RECORDS FOR PROCESSING:

************

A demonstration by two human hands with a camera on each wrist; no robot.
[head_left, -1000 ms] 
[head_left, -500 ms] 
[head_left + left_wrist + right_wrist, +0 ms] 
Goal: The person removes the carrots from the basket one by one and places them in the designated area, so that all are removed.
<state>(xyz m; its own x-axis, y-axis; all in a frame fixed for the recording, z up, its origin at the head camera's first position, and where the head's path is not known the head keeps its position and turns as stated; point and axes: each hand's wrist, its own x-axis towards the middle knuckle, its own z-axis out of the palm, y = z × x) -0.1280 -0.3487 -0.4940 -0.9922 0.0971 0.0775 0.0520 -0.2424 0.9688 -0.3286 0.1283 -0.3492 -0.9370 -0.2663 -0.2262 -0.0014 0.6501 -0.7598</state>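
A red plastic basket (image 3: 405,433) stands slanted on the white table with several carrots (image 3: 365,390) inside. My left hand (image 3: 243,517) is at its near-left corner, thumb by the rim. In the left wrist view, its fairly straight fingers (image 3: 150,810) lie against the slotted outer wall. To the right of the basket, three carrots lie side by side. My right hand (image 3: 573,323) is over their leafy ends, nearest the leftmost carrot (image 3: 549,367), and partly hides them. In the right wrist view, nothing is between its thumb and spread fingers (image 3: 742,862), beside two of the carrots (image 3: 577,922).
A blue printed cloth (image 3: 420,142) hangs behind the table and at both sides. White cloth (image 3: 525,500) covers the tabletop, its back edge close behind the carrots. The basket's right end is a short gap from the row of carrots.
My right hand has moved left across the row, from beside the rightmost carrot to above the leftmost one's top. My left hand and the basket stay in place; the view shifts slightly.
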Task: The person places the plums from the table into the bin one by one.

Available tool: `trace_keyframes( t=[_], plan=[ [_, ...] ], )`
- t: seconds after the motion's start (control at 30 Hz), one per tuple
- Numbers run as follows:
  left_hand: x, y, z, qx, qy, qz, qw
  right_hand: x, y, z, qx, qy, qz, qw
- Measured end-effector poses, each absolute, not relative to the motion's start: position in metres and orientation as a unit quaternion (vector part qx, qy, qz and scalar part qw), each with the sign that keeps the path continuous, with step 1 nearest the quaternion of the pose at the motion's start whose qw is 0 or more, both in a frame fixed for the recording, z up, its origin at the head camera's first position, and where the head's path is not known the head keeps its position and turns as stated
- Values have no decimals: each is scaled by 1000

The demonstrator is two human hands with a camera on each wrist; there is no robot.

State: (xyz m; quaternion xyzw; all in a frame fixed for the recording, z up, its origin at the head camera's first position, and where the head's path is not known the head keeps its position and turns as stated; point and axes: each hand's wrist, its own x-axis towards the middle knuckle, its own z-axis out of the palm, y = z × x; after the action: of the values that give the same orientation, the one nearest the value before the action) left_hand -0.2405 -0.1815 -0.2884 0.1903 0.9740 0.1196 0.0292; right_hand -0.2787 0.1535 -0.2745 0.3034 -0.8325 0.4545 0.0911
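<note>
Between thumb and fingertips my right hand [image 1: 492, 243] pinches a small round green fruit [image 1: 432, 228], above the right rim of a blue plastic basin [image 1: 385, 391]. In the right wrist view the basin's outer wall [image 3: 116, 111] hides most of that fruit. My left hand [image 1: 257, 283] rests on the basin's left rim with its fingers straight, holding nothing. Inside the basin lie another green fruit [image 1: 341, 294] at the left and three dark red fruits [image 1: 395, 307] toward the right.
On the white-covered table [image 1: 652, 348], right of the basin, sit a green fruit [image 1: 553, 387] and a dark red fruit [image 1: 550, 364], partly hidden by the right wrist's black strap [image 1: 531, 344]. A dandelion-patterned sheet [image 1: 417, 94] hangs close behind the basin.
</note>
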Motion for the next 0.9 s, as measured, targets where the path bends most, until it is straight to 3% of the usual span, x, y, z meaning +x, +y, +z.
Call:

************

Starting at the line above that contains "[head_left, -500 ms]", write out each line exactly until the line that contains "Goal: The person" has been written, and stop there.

[head_left, -500 ms] 
[head_left + left_wrist + right_wrist, +0 ms] 
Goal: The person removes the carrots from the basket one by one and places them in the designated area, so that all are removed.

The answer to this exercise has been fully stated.